■ WORK INSTRUCTION ■
When the line with "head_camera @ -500" turns up below, begin repeating exactly, and carry on through the line with "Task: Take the"; no pictures go into the copy.

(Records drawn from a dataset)
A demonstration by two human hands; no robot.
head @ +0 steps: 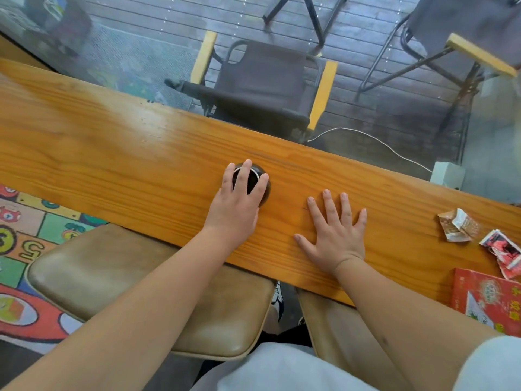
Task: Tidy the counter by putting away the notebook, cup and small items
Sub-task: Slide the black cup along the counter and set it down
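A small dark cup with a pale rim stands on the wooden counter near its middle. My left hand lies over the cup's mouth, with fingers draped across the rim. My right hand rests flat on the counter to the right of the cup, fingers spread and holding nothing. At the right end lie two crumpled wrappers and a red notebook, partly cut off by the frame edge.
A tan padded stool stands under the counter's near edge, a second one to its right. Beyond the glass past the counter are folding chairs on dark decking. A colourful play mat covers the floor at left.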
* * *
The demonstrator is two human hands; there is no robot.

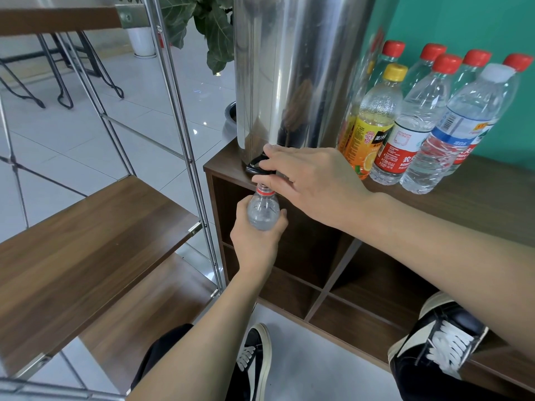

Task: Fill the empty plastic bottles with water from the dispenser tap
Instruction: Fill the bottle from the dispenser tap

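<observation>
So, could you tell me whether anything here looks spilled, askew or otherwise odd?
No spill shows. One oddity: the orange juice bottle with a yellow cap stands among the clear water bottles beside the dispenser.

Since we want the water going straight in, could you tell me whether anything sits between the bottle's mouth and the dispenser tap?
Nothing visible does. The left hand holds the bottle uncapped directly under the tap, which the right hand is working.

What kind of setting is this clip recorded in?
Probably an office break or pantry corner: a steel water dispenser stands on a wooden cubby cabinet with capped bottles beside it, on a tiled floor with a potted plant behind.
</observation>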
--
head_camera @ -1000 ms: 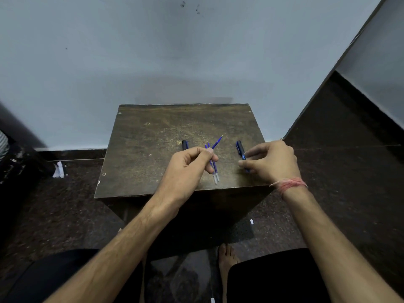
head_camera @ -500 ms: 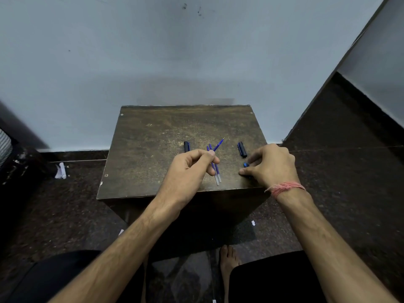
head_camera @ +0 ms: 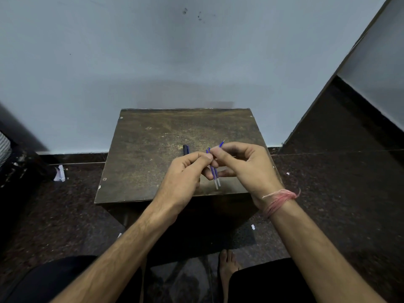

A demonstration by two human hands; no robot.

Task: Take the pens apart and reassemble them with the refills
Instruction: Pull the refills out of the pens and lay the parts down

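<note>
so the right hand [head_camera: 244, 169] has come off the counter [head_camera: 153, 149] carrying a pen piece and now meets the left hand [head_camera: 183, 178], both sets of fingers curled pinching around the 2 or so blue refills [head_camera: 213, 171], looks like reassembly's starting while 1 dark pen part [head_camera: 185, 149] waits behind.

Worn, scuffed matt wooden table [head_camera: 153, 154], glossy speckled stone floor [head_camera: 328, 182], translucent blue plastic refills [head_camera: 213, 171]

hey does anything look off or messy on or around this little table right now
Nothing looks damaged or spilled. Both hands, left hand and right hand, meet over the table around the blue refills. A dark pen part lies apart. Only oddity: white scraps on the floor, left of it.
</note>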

■ EXERCISE ANSWER ■
head_camera @ -500 ms: 
head_camera @ +0 ms: 

A demonstration by two human hands; no robot.

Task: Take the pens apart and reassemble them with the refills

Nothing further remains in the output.